Look through the listing below, and wherever a line has the string "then", pull it out.

COLLECTED MATERIAL:
----------

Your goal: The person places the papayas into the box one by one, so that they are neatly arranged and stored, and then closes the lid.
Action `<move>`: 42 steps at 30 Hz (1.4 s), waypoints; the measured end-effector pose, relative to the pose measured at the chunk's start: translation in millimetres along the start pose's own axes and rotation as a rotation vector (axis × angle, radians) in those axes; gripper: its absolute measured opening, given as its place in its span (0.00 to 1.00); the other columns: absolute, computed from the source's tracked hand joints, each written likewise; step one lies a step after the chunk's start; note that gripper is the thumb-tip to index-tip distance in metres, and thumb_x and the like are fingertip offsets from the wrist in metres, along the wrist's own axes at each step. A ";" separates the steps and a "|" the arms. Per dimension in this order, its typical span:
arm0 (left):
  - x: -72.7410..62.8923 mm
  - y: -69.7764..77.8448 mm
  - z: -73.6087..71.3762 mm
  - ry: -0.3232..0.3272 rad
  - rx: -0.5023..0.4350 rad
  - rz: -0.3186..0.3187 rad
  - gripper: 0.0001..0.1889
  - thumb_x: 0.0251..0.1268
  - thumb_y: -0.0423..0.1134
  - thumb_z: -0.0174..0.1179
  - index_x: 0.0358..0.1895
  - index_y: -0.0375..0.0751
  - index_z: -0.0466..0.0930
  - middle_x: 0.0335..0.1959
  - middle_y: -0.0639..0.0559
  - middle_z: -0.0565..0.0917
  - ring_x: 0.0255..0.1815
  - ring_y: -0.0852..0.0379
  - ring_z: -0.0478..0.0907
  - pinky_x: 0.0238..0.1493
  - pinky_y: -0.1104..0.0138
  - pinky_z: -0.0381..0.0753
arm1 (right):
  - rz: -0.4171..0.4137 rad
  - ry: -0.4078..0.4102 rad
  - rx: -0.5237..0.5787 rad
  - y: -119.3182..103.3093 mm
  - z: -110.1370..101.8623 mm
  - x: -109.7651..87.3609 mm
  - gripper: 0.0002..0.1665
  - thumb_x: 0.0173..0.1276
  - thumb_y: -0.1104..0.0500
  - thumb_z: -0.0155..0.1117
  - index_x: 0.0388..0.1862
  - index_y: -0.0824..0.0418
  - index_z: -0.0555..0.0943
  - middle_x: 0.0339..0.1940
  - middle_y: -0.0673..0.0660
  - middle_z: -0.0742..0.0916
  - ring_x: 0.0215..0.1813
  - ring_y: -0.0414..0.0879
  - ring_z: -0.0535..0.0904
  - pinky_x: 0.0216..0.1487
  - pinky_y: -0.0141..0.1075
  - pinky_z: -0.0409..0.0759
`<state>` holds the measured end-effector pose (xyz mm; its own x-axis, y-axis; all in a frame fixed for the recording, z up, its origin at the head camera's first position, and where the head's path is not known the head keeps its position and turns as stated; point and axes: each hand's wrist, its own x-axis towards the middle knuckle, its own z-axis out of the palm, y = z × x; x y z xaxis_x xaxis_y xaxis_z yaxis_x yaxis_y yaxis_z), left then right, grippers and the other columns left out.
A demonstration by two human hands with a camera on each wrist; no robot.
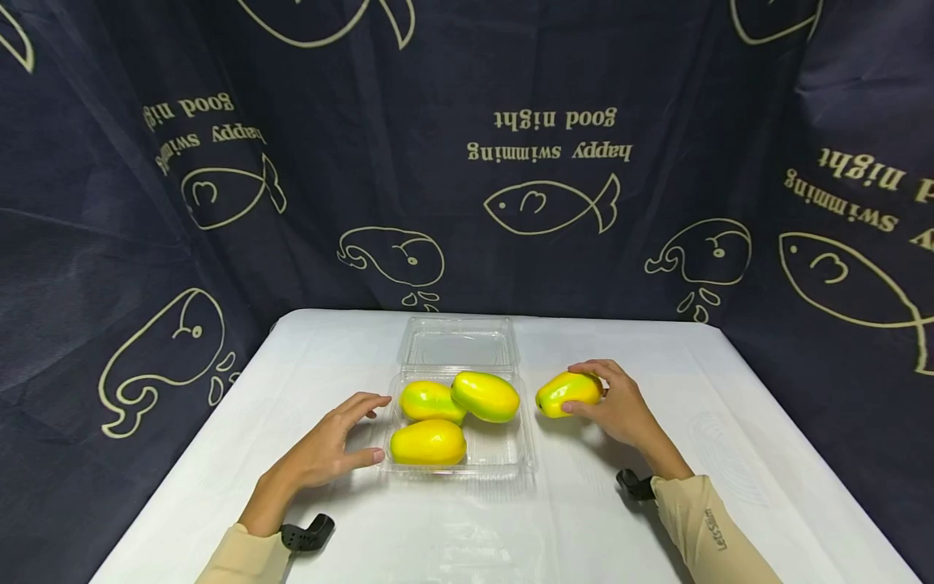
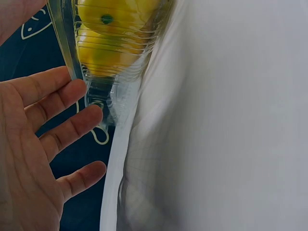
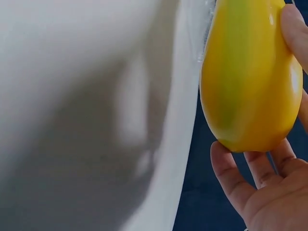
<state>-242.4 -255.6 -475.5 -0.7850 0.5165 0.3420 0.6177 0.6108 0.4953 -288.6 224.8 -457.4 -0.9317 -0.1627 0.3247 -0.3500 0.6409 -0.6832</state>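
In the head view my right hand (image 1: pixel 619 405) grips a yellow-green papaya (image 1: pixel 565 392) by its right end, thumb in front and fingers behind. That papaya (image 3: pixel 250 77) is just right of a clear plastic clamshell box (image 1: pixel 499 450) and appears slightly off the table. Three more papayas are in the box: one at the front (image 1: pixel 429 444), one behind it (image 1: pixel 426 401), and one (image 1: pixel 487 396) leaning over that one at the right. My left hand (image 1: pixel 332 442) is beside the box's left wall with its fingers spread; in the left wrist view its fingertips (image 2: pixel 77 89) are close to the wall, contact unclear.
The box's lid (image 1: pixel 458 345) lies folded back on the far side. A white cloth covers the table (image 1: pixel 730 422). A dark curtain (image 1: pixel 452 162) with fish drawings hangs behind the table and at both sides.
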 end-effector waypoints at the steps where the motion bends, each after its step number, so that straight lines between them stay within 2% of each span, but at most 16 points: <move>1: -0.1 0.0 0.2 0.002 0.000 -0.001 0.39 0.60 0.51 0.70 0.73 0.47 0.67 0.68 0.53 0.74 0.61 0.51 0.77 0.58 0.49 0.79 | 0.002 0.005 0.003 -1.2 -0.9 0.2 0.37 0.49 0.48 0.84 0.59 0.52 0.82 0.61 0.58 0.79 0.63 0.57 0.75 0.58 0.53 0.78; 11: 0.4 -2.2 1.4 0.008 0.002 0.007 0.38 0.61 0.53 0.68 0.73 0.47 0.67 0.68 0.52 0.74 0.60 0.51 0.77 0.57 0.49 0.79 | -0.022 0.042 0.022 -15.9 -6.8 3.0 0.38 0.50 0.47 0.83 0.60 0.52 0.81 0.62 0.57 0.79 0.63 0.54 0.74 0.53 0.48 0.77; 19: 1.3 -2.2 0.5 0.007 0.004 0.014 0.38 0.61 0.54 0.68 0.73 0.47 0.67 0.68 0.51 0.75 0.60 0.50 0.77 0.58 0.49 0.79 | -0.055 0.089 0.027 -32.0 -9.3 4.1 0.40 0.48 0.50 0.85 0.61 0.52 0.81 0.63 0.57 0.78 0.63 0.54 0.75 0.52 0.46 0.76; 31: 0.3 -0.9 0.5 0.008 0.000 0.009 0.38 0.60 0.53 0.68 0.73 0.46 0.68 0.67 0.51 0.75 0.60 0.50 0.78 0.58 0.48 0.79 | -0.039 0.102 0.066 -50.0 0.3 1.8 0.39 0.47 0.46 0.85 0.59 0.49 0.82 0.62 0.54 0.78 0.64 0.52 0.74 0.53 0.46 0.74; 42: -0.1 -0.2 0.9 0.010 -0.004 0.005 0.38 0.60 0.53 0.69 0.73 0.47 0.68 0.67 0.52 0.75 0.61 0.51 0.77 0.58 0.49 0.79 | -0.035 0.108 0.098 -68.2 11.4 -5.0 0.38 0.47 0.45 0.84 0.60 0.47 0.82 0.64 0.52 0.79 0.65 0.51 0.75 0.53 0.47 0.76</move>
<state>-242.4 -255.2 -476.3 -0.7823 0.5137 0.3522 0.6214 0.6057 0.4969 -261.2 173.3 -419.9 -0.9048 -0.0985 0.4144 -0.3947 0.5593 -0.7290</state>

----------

RESULT:
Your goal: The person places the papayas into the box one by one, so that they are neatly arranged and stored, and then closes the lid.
`<state>` holds the measured end-effector pose (xyz mm; its own x-axis, y-axis; all in a frame fixed for the recording, z up, its origin at the head camera's first position, and where the head's path is not known the head keeps its position and turns as stated; point and axes: each hand's wrist, its own x-axis towards the middle knuckle, its own z-axis out of the palm, y = z × x; x y z xaxis_x xaxis_y xaxis_z yaxis_x yaxis_y yaxis_z), left then right, grippers and the other columns left out.

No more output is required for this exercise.